> **What to do**:
Using the data below, transcribe exactly everything from the line that contains "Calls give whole" down to the line that contains "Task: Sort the". Include both of those lines and none of the pictures.

☆ ☆ ☆

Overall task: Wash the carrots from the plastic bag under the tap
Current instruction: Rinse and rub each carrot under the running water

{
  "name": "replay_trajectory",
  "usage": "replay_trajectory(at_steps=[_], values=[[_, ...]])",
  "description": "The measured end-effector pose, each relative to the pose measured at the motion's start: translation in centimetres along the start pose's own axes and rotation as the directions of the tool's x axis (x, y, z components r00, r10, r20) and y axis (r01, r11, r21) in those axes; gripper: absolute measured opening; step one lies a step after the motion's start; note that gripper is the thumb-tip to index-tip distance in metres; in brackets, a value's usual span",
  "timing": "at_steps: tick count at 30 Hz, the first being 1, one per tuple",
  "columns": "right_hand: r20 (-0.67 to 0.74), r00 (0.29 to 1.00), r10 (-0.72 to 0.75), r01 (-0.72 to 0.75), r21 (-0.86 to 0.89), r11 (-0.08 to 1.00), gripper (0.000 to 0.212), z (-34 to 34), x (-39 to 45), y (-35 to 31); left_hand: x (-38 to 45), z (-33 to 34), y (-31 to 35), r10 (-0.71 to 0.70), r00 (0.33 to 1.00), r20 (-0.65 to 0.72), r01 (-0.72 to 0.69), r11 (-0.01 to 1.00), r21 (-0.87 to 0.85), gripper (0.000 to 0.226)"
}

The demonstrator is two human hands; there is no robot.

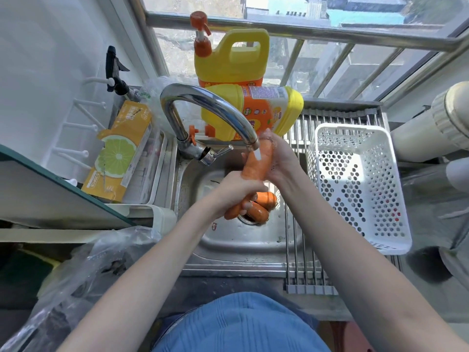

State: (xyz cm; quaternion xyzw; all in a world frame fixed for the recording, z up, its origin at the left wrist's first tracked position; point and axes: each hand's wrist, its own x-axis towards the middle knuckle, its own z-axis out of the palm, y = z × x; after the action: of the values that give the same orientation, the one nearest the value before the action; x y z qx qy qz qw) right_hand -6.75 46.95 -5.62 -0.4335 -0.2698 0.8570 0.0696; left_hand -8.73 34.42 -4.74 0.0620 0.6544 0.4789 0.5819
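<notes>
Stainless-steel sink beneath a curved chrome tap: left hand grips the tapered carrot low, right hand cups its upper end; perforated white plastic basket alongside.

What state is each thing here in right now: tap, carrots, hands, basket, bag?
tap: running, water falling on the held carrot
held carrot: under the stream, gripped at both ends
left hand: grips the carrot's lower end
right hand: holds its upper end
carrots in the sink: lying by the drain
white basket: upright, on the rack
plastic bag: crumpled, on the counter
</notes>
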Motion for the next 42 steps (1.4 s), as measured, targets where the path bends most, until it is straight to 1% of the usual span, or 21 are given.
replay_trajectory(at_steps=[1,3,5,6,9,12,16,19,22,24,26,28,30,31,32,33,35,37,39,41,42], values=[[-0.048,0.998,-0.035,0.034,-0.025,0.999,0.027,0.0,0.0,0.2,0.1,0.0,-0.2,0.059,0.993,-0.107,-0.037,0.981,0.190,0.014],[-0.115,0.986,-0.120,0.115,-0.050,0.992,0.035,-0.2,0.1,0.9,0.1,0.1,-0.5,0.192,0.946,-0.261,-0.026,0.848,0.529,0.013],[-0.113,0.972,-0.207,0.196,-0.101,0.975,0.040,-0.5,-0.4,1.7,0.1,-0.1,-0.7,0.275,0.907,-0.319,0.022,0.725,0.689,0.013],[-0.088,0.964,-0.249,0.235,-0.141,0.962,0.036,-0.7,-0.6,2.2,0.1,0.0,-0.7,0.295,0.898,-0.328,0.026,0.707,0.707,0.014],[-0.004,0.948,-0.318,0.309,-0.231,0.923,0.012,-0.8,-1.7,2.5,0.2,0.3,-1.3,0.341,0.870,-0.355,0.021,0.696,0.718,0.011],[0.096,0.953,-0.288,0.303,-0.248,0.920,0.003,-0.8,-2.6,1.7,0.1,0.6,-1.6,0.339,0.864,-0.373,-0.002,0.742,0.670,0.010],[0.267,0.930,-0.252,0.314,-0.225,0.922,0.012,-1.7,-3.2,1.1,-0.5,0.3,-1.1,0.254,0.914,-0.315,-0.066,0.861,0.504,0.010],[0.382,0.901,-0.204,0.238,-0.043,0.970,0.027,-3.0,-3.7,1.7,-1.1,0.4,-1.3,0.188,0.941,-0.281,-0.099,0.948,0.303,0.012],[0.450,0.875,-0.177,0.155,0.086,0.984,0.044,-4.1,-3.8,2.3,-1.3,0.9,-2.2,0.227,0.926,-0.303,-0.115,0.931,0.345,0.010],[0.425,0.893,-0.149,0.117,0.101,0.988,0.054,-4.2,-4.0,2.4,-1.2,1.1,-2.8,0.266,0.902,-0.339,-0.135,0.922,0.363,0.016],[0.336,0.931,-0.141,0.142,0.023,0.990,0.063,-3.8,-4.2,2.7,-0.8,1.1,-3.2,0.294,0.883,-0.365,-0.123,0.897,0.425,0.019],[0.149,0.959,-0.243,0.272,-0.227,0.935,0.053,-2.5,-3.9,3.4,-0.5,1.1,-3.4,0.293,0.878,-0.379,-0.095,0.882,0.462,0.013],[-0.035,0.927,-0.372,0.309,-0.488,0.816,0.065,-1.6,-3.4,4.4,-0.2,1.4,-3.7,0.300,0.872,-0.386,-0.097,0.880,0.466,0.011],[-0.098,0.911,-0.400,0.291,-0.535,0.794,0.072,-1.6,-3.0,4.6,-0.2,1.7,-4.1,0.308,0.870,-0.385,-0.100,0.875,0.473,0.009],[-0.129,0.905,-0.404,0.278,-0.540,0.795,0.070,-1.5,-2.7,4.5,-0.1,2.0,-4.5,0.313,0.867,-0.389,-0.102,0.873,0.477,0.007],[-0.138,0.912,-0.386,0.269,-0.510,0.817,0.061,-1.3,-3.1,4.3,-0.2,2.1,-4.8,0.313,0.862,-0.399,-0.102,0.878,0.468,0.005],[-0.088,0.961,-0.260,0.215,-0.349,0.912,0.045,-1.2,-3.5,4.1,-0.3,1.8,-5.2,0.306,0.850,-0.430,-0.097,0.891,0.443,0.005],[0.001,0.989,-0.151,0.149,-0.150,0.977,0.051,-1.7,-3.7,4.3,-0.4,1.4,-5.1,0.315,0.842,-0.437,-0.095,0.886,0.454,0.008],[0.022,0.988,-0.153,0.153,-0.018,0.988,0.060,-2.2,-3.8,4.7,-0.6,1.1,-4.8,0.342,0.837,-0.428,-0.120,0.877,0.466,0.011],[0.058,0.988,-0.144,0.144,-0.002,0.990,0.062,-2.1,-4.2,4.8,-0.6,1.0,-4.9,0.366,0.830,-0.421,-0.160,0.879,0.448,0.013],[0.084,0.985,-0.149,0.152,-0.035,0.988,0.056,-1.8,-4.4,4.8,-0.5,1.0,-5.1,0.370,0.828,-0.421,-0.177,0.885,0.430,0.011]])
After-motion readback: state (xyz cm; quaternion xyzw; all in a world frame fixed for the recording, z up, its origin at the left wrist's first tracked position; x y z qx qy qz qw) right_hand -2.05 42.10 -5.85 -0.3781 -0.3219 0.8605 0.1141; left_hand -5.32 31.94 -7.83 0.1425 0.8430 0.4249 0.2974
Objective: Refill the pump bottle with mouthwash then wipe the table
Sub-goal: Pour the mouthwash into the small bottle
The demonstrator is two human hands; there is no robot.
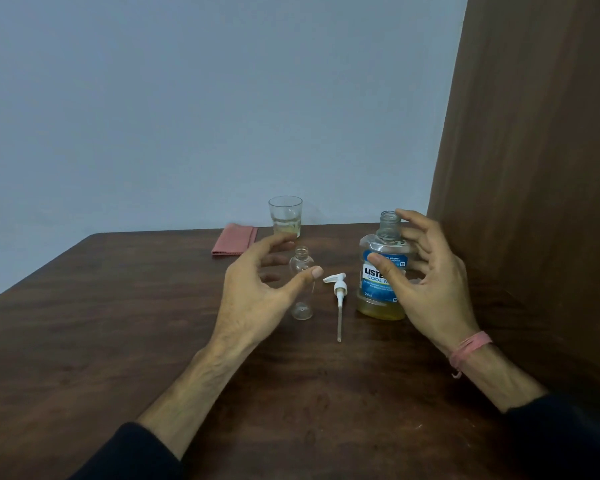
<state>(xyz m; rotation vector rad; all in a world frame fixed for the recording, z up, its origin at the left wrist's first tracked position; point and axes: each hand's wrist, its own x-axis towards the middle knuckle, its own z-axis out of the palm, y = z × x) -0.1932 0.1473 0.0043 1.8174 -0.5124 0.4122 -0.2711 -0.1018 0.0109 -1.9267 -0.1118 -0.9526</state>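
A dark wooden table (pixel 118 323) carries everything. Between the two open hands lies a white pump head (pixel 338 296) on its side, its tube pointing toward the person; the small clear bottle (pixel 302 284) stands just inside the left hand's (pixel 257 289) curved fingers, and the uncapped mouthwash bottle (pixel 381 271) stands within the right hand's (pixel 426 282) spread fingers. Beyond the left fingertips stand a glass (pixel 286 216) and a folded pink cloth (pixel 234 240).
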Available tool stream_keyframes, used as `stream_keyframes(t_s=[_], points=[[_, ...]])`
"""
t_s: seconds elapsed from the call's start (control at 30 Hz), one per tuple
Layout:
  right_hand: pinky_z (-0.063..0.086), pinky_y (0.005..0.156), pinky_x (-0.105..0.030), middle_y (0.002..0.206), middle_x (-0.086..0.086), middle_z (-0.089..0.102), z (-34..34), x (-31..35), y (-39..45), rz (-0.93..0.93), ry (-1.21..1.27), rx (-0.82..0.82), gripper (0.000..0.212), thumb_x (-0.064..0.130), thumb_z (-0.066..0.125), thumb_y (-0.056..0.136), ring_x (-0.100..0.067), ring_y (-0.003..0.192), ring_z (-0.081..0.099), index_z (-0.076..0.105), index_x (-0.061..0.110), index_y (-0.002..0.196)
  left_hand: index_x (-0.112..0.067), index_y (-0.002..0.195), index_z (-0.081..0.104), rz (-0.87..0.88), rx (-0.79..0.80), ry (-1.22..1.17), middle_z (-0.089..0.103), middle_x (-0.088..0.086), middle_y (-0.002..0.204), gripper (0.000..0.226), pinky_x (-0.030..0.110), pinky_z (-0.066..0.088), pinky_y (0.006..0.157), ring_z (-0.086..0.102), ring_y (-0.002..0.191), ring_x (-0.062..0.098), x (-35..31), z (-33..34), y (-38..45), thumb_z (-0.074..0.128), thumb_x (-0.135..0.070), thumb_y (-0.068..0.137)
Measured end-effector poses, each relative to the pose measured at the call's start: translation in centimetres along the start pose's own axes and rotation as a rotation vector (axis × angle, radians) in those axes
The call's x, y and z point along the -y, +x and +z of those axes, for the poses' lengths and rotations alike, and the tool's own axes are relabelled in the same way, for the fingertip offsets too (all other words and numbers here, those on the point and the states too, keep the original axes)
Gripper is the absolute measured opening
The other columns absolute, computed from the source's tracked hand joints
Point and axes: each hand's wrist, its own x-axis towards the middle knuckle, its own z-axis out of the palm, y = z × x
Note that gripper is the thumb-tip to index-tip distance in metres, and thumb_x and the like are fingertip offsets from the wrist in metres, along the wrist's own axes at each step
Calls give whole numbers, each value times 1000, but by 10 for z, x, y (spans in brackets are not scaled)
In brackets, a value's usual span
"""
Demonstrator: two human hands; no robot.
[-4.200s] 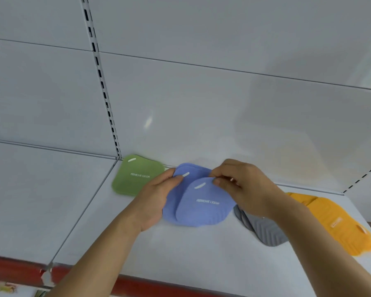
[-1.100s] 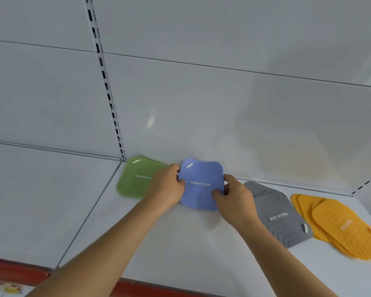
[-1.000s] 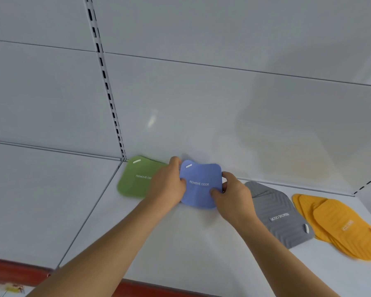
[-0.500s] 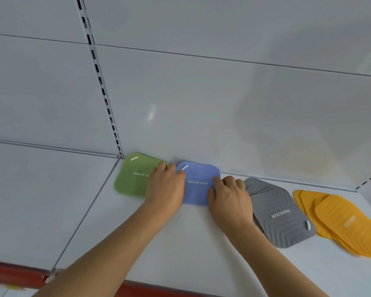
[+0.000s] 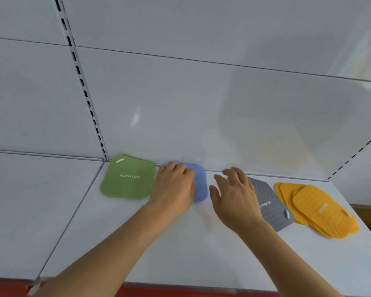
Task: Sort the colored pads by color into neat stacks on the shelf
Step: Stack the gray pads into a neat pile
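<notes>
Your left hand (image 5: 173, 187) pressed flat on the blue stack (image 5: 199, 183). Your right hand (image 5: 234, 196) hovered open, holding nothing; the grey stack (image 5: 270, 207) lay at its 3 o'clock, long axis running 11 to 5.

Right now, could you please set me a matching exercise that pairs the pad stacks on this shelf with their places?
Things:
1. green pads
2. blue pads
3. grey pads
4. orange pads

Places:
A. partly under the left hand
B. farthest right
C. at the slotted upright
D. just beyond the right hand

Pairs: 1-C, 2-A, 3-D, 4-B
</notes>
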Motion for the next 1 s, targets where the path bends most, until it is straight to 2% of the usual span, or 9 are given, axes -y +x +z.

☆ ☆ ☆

> **Your response**:
Calls give whole numbers, each value times 1000, but by 10 for z, x, y (spans in brackets are not scaled)
In brackets, a value's usual span
"""
Demonstrator: two human hands; no robot.
[-4.200s] 
[-1.100s] 
[-1.000s] 
[-0.500s] 
[+0.000s] 
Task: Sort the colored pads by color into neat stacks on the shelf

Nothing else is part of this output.